Unhandled exception. System.InvalidOperationException: Error initializing model :Microsoft.ML.OnnxRuntime.OnnxRuntimeException: [ErrorCode:InvalidProtobuf] Load model from Model/bertsquad-10.onnx failed:Protobuf parsing failed.
at Microsoft.ML.OnnxRuntime.NativeApiStatus.VerifySuccess(IntPtr nativeStatus)
at Microsoft.ML.OnnxRuntime.InferenceSession.Init(String modelPath, SessionOptions options, PrePackedWeightsContainer prepackedWeightsContainer)

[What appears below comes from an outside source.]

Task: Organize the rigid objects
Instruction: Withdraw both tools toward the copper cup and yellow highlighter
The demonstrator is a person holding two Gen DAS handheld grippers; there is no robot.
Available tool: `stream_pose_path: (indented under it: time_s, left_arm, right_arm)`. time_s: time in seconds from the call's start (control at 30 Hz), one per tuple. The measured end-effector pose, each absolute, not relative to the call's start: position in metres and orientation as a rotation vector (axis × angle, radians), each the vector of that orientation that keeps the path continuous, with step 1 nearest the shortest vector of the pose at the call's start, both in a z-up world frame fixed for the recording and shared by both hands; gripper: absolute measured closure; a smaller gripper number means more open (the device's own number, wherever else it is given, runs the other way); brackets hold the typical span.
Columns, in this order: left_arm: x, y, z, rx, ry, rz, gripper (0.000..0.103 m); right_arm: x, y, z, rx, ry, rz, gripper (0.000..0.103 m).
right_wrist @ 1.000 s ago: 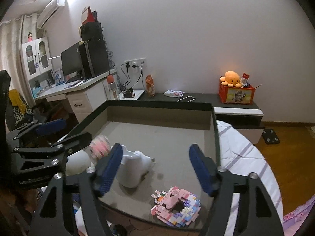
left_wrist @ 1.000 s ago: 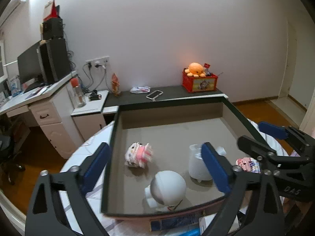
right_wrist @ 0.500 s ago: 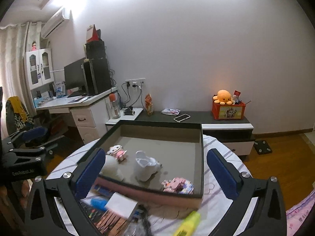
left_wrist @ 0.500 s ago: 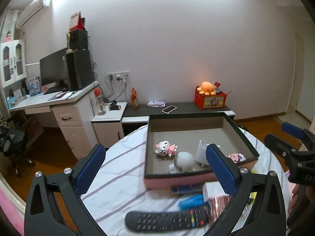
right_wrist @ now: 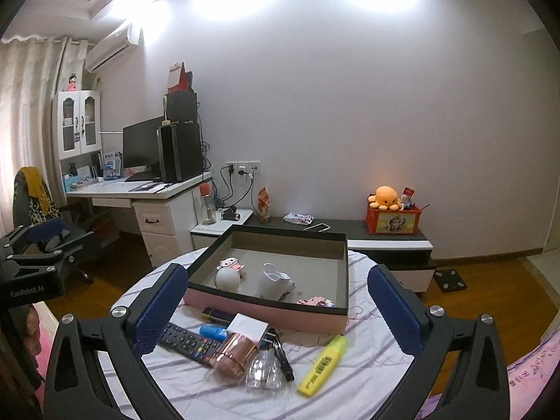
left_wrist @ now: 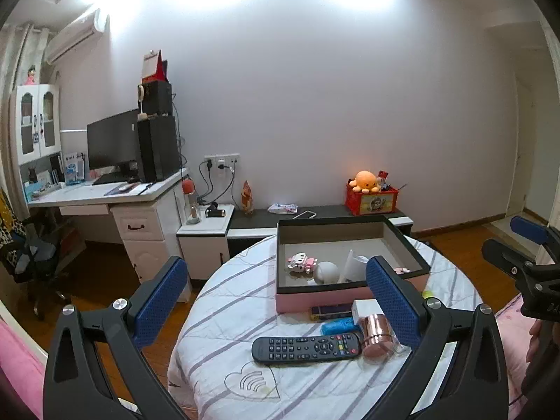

at Microsoft.ML.OnnxRuntime.InferenceSession..ctor(String modelPath, SessionOptions options)
at Microsoft.ML.Transforms.Onnx.OnnxModel..ctor(String modelFile, Nullable`1 gpuDeviceId, Boolean fallbackToCpu, Boolean ownModelFile, IDictionary`2 shapeDictionary, Int32 recursionLimit, Nullable`1 interOpNumThreads, Nullable`1 intraOpNumThreads)
at Microsoft.ML.Transforms.Onnx.OnnxTransformer..ctor(IHostEnvironment env, Options options, Byte[] modelBytes)
---> Microsoft.ML.OnnxRuntime.OnnxRuntimeException: [ErrorCode:InvalidProtobuf] Load model from Model/bertsquad-10.onnx failed:Protobuf parsing failed.
at Microsoft.ML.OnnxRuntime.NativeApiStatus.VerifySuccess(IntPtr nativeStatus)
at Microsoft.ML.OnnxRuntime.InferenceSession.Init(String modelPath, SessionOptions options, PrePackedWeightsContainer prepackedWeightsContainer)
at Microsoft.ML.OnnxRuntime.InferenceSession..ctor(String modelPath, SessionOptions options)
at Microsoft.ML.Transforms.Onnx.OnnxModel..ctor(String modelFile, Nullable`1 gpuDeviceId, Boolean fallbackToCpu, Boolean ownModelFile, IDictionary`2 shapeDictionary, Int32 recursionLimit, Nullable`1 interOpNumThreads, Nullable`1 intraOpNumThreads)
at Microsoft.ML.Transforms.Onnx.OnnxTransformer..ctor(IHostEnvironment env, Options options, Byte[] modelBytes)
--- End of inner exception stack trace ---
at Microsoft.ML.Transforms.Onnx.OnnxTransformer..ctor(IHostEnvironment env, Options options, Byte[] modelBytes)
at Microsoft.ML.Transforms.Onnx.OnnxTransformer..ctor(IHostEnvironment env, String[] outputColumnNames, String[] inputColumnNames, String modelFile, Nullable`1 gpuDeviceId, Boolean fallbackToCpu, IDictionary`2 shapeDictionary, Int32 recursionLimit, Nullable`1 interOpNumThreads, Nullable`1 intraOpNumThreads)
at Microsoft.ML.Transforms.Onnx.OnnxScoringEstimator..ctor(IHostEnvironment env, String[] outputColumnNames, String[] inputColumnNames, String modelFile, Nullable`1 gpuDeviceId, Boolean fallbackToCpu, IDictionary`2 shapeDictionary, Int32 recursionLimit, Nullable`1 interOpNumThreads, Nullable`1 intraOpNumThreads)
at Microsoft.ML.OnnxCatalog.ApplyOnnxModel(TransformsCatalog catalog, String[] outputColumnNames, String[] inputColumnNames, String modelFile, Nullable`1 gpuDeviceId, Boolean fallbackToCpu)
at Microsoft.ML.Models.BERT.Onnx.OnnxModelConfigurator`1.SetupMlNetModel(IOnnxModel onnxModel) in /home/michieal/Desktop/Projects/projects/RiderProjects/BERT-ML.NET-master/Microsoft.ML.Models.BERT/Onnx/OnnxModelConfigurator.cs:line 25
at Microsoft.ML.Models.BERT.Onnx.OnnxModelConfigurator`1..ctor(IOnnxModel onnxModel) in /home/michieal/Desktop/Projects/projects/RiderProjects/BERT-ML.NET-master/Microsoft.ML.Models.BERT/Onnx/OnnxModelConfigurator.cs:line 15
at Microsoft.ML.Models.BERT.BertModel.Initialize() in /home/michieal/Desktop/Projects/projects/RiderProjects/BERT-ML.NET-master/Microsoft.ML.Models.BERT/BertModel.cs:line 30
at BERT.Console.Program.Main(String[] args) in /home/michieal/Desktop/Projects/projects/RiderProjects/BERT-ML.NET-master/BERT.Console/Program.cs:line 18
Process finished with exit code 134.
I'm pretty curious as to how to fix this, as it should either work for both projects in the solution, or fail for both. Mind you, I had to download a new copy of the bert-squad 10 onnx model, as the one that the shell file grabbed was corrupt and only 137k, instead of ~400mb.
My use case: Learning about BERT models, and having it do Q&A's as a front end for a generative text AI Model.